To do their archival research, global historians often need to master multiple languages. Siddiqui will need to read not only English, but Urdu, Japanese, and possibly Arabic and Malay. Bowen’s work on Chilean solidarity movements has required proficiency in French, German, Italian, and Spanish.

Procuring funding to learn these languages can be a particular challenge for global history graduate students. Some global historians are able to secure Foreign Language and Area Studies (FLAS) grants from the U.S. federal government to support their language learning during the academic year. However, graduate students who are not U.S. citizens, like Siddiqui, are not eligible for this funding, and FLAS funds do not cover intensive summer language programs.
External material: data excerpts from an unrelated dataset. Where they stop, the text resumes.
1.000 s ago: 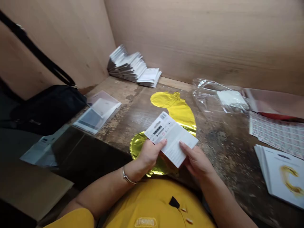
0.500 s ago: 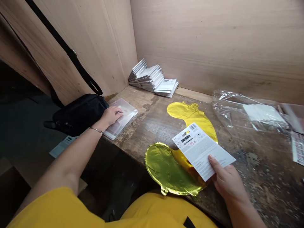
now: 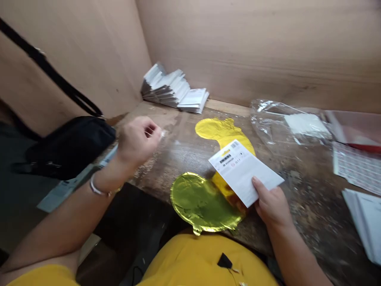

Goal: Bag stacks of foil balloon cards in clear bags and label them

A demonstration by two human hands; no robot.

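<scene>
My right hand grips the lower edge of a white printed card with a barcode. The card lies just above a gold foil balloon, covering its middle. My left hand hangs in the air over the worn wooden table, fingers curled together. A small clear glint shows by its fingertips, too faint to identify. The clear sleeve from before is hidden, perhaps behind this hand.
A black bag with a strap sits left of the table. Several white packets stand stacked in the back corner between plywood walls. On the right lie a clear plastic bag, a printed label sheet and white booklets.
My left hand has lifted off the clear sleeve and risen above the table. The card has turned slightly in my right hand, and the view has swung left.
</scene>
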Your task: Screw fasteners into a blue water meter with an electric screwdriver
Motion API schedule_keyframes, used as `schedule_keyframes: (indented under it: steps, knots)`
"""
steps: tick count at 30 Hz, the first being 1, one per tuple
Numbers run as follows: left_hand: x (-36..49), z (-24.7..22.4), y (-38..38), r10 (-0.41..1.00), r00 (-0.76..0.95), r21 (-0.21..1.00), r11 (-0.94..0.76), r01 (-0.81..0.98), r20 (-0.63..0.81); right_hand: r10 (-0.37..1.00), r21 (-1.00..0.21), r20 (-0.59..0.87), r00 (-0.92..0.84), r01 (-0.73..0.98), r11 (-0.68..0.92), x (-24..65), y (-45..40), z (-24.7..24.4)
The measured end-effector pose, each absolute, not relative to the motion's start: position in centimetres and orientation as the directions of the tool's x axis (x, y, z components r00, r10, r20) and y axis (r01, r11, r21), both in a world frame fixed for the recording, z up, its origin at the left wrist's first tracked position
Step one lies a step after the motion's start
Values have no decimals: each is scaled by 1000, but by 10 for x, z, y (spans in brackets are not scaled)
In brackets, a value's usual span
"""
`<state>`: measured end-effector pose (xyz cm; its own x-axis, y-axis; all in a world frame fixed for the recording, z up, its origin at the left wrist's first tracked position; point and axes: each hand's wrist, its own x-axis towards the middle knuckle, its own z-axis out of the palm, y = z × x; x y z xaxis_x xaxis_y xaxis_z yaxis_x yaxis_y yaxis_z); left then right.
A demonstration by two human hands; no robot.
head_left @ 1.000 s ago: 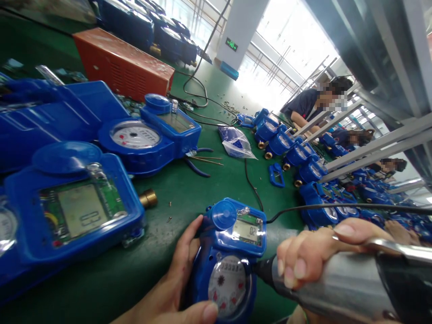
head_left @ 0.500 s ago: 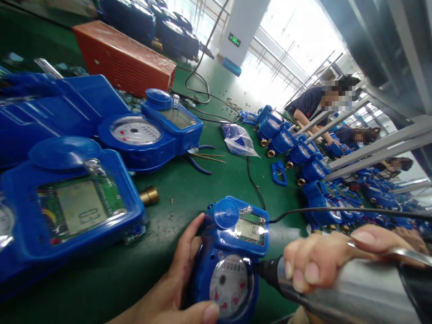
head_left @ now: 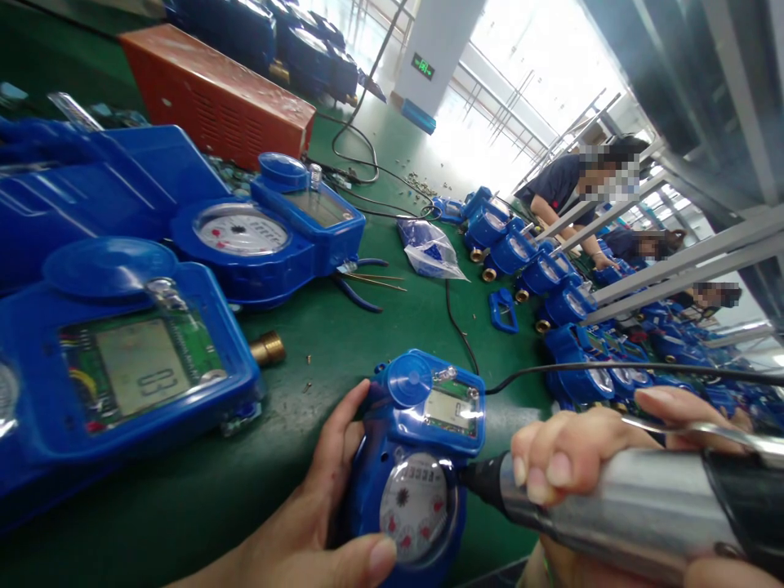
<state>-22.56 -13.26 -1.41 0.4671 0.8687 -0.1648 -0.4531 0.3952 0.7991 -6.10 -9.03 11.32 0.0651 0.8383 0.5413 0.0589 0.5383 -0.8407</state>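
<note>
A blue water meter [head_left: 405, 498] with a round white dial and a small LCD window stands on the bench in front of me. My left hand [head_left: 318, 510] is closed around its left side, thumb at the lower edge of the dial. In my right hand [head_left: 579, 453] is a silver and black electric screwdriver [head_left: 655, 506], fingers wrapped over its lever. Its black nose meets the meter's right side, between dial and display. The bit's tip is hidden there.
More blue meters [head_left: 147, 367] crowd the left, near pliers [head_left: 361, 298] and an orange-red metal box [head_left: 220, 94]. A plastic bag [head_left: 429, 249] and loose screws [head_left: 420, 186] lie farther back. Rows of meters [head_left: 508, 249], a rack [head_left: 692, 265] and co-workers [head_left: 557, 184] occupy the right.
My view has shifted slightly. The digits on the held meter's LCD look different. Both hands keep their grips, and the screwdriver's nose remains at the same spot on the meter.
</note>
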Motion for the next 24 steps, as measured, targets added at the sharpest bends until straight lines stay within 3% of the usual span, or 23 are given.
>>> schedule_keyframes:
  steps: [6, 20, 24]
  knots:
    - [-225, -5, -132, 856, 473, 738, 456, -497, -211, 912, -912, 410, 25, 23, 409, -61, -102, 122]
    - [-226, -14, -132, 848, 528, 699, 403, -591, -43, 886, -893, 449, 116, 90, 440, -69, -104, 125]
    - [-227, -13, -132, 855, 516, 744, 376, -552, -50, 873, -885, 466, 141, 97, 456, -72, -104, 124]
“Research is often more costly for global historians because we need to learn a lot of languages,” Bowen explained. “If we want to go to Middlebury College or another program for the summer and do training, it would be helpful to have funding for something like this.”

Global history’s broad scope also can pose particular intellectual challenges. “Something I learned from my M.A. thesis is that while the global framework is incredibly important for answering particular types of questions, it’s always a balance between [that framework and] getting a grip on the local,” Siddiqui said. “The best global history works I’ve read are excellent at looking at the global framework and global connections, and really teasing those out, but also never forgetting the importance of the local environment, local politics, local flavor.”

Professors in the Department of History have encouraged their students to pursue projects that answer important questions about global connections and processes, despite some of the challenges. “I can’t speak highly enough of my committee members,” Reeves said. “Susan Pennybacker and Cemil Aydin especially challenged me to broaden my horizons and think bigger. When I came in, I was looking at a much more constrained project, and both of them really encouraged me to go bigger, and not wall off those connections.”

Bowen is enthusiastic for the future of global history when she sees colleagues who do not identify as global historians increasingly look for global connections. “Since I started doing world or global history in my M.A. program in 2012, I’ve seen colleagues doing dissertations that have really used, even when they’re doing national histories, a very global approach. I think that’s encouraging.”